Quick, what’s created? Yesterday, right? Ah ha! No. It’s today:

“With neither DEFAULT nor ON UPDATE clauses, it is the same as DEFAULT CURRENT_TIMESTAMP ON UPDATE CURRENT_TIMESTAMP.”

See that ON UPDATE CURRENT_TIMESTAMP? That means MySQL changes the column value each time you update the row.

What MySQL developer ever thought that this was a good default behavior? I’m trying to think if this is the worst offender of “least surprise” or the if NOT REALLY NOT NULL is worse. It’s close.

Crappy Error Messages

To top it all off, MySQL error messages are a joke.
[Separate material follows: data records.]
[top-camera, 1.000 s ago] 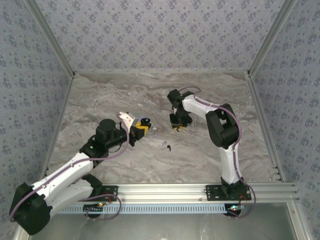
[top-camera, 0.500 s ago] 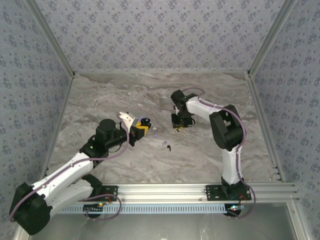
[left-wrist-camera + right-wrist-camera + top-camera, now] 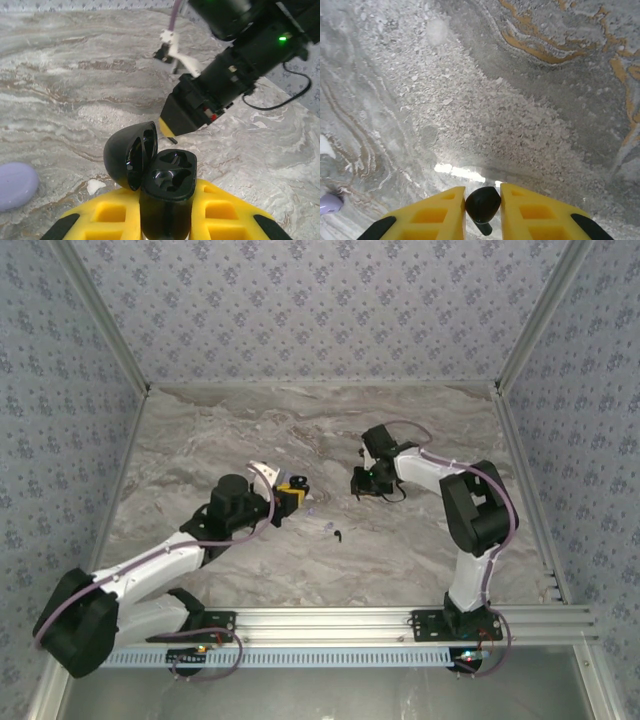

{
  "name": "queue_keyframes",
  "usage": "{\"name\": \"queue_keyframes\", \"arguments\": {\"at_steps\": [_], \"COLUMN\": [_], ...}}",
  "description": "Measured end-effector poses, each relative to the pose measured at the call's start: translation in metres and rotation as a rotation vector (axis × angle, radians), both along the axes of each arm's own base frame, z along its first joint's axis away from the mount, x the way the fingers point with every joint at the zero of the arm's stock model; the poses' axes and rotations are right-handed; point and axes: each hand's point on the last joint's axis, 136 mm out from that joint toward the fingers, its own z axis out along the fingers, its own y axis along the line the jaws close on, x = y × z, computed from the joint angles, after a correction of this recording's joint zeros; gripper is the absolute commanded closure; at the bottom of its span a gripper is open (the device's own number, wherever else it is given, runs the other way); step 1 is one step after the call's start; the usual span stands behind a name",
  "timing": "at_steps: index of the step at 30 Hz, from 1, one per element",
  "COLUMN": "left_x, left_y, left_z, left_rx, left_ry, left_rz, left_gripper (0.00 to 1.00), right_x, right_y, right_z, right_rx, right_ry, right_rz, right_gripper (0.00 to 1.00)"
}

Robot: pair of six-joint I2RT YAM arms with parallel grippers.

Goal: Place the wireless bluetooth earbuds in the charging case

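Two arms (image 3: 150, 565) bolted at the bottom edge of the top view, stretched up toward mid-frame.

Nearest, at lower centre of the left wrist view: one black charging case (image 3: 167, 192), lid (image 3: 131, 155) hinged open to the left and two empty sockets (image 3: 170, 172) showing. Clamped upright between the yellow fingers (image 3: 220, 210) of the left gripper (image 3: 167, 205). At lower left of that view, lying on the desk (image 3: 60, 100): one pale purple rounded case (image 3: 17, 185), closed. Just beyond the open lid, the right gripper (image 3: 169, 126).

At bottom centre of the right wrist view, that gripper narrowed to a slim gap and pinching one black earbud (image 3: 482, 204).

In the top view, a second black earbud (image 3: 339, 534) loose on the desk, below and between the two grippers. Beside it one pale purple speck (image 3: 328, 527), too small to tell.

Underneath, grey marbled stone with brownish veins. Farther back and on both sides, walls (image 3: 320, 310) papered in a blue-grey floral print, edged by aluminium rails (image 3: 400, 620).
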Motion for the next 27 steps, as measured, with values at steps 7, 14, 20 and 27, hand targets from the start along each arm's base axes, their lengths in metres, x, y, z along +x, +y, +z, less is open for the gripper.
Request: {"name": "queue_keyframes", "arguments": {"at_steps": [7, 14, 20, 27], "left_x": [0.01, 0.022, 0.03, 0.036], "left_y": [-0.011, -0.018, -0.024, -0.031], "left_z": [-0.021, -0.034, -0.048, -0.056], "left_rx": [-0.013, -0.04, -0.053, -0.067], "left_ry": [0.048, 0.069, 0.088, 0.071], "left_rz": [0.045, 0.089, 0.111, 0.106], "left_gripper": [0.84, 0.84, 0.84, 0.84], "right_x": [-0.001, 0.002, 0.003, 0.001], "right_y": [0.005, 0.01, 0.011, 0.009], "right_z": [0.012, 0.03, 0.044, 0.063], "right_rx": [0.085, 0.152, 0.197, 0.242], "right_ry": [-0.06, -0.131, -0.18, -0.221], "right_rz": [-0.007, -0.006, -0.008, -0.008], "right_gripper": [0.77, 0.78, 0.78, 0.78]}}
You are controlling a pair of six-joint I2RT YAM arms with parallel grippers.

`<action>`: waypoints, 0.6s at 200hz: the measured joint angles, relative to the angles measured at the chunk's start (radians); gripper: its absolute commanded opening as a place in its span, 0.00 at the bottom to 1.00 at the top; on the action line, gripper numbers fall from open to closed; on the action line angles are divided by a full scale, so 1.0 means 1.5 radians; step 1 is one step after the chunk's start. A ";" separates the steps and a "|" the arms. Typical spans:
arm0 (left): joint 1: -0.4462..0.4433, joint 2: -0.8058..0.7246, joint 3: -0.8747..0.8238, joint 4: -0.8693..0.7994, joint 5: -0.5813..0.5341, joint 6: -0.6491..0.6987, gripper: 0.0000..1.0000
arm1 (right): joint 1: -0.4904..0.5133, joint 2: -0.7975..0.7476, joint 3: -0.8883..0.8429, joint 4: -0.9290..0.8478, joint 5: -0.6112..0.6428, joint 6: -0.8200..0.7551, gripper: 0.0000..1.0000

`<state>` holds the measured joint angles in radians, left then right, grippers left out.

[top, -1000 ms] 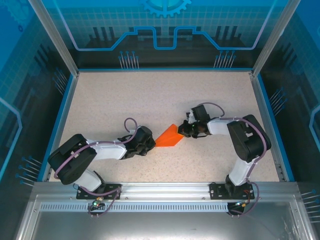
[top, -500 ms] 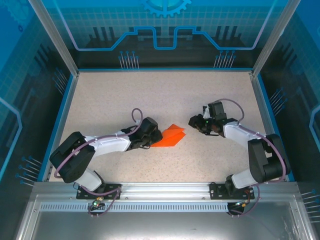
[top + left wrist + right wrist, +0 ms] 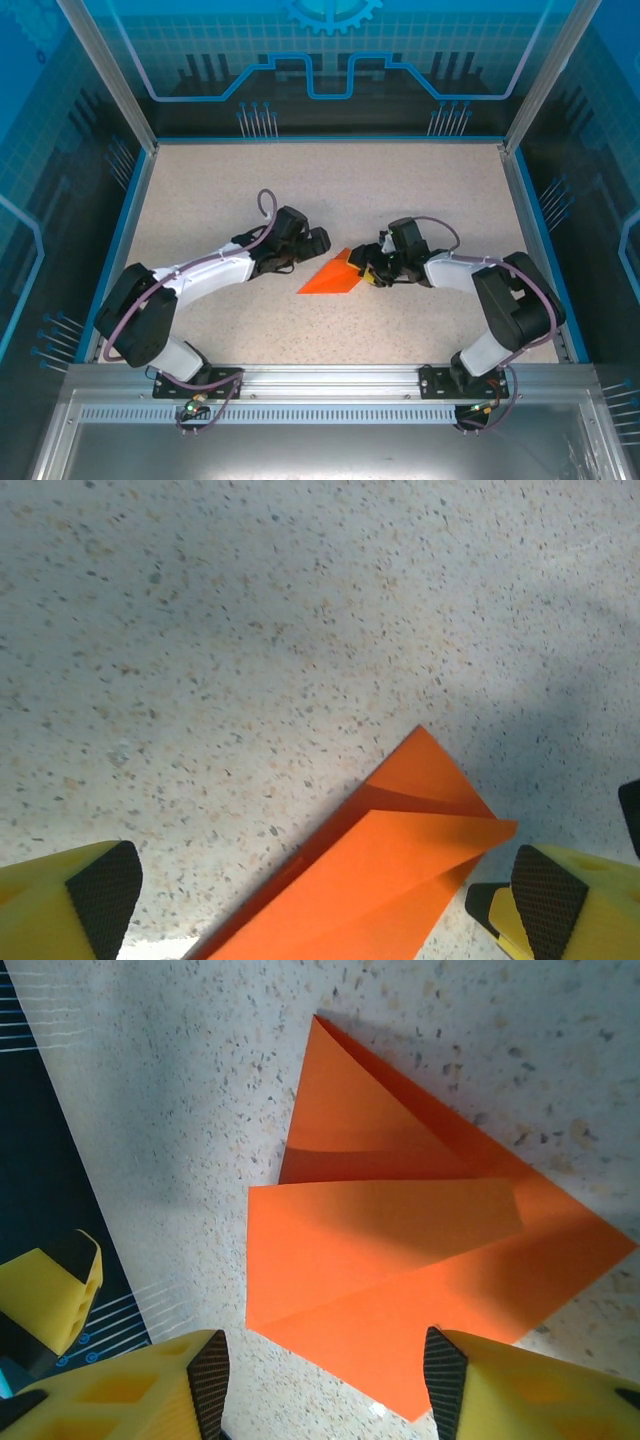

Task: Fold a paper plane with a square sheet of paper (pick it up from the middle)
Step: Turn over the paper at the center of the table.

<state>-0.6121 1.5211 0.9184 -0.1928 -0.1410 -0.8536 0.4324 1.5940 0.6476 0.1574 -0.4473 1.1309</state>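
The orange sheet of paper (image 3: 330,276) lies flat on the speckled table (image 3: 250,190), folded into a pointed wedge with overlapping flaps. My left gripper (image 3: 312,243) hovers just beyond the paper's far-left side, open, nothing between its fingers. In the left wrist view the paper (image 3: 390,870) reaches up between the wide-apart pads (image 3: 100,890) of that gripper (image 3: 320,895). My right gripper (image 3: 368,270) is at the wedge's broad right end. In the right wrist view that gripper (image 3: 325,1375) is open, its fingers (image 3: 445,1370) straddling the near edge of the paper (image 3: 400,1260) without pinching it.
A blue rim (image 3: 130,200) and clear walls enclose the table on three sides. A metal rail (image 3: 330,380) carrying both arm bases runs along the near edge. A dark strip (image 3: 30,1160) borders the table in the right wrist view.
Both grippers have opened and let go of the paper, which now lies on the table. The left gripper moved away toward the far side. The right gripper swung out, then returned to the paper's right end.
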 measured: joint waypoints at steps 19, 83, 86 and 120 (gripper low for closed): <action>0.015 0.000 0.000 -0.001 0.005 0.000 0.99 | 0.001 0.018 0.001 0.014 0.001 0.015 0.54; 0.031 0.000 -0.002 -0.005 0.028 0.000 0.99 | 0.014 0.082 0.011 0.127 -0.009 0.032 0.42; 0.032 0.000 -0.003 -0.005 0.029 0.000 0.99 | 0.014 0.084 0.011 0.133 -0.010 0.032 0.41; 0.057 0.000 -0.018 -0.001 0.057 0.000 0.98 | 0.024 0.094 0.011 0.182 -0.016 0.028 0.35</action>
<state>-0.5270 1.5211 0.8913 -0.1940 -0.0551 -0.8536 0.4686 1.7351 0.6636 0.4305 -0.4717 1.1736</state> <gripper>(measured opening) 0.986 0.363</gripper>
This beauty:

Can't create table 'foo.#sql-338_90' (errno: 150)

Simply means “you tried to reference a non-existent table”.

For as long as MySQL has been around, and how many countless users have run into this issue, you’d think they’d consider displaying a better error message.

Even git is better at fixing its ease-of-use issues than MySQL.

More often than not, PostgreSQL errors say plainly what really went wrong.

Dammit, AWS

Unfortunately, RDS is awesome, and RDS uses MySQL.

I, and many others, are pulling for Amazon to add PostgreSQL support. Maybe with the first-class replication in the 9.0 release, it will happen sooner rather than later. I can hope.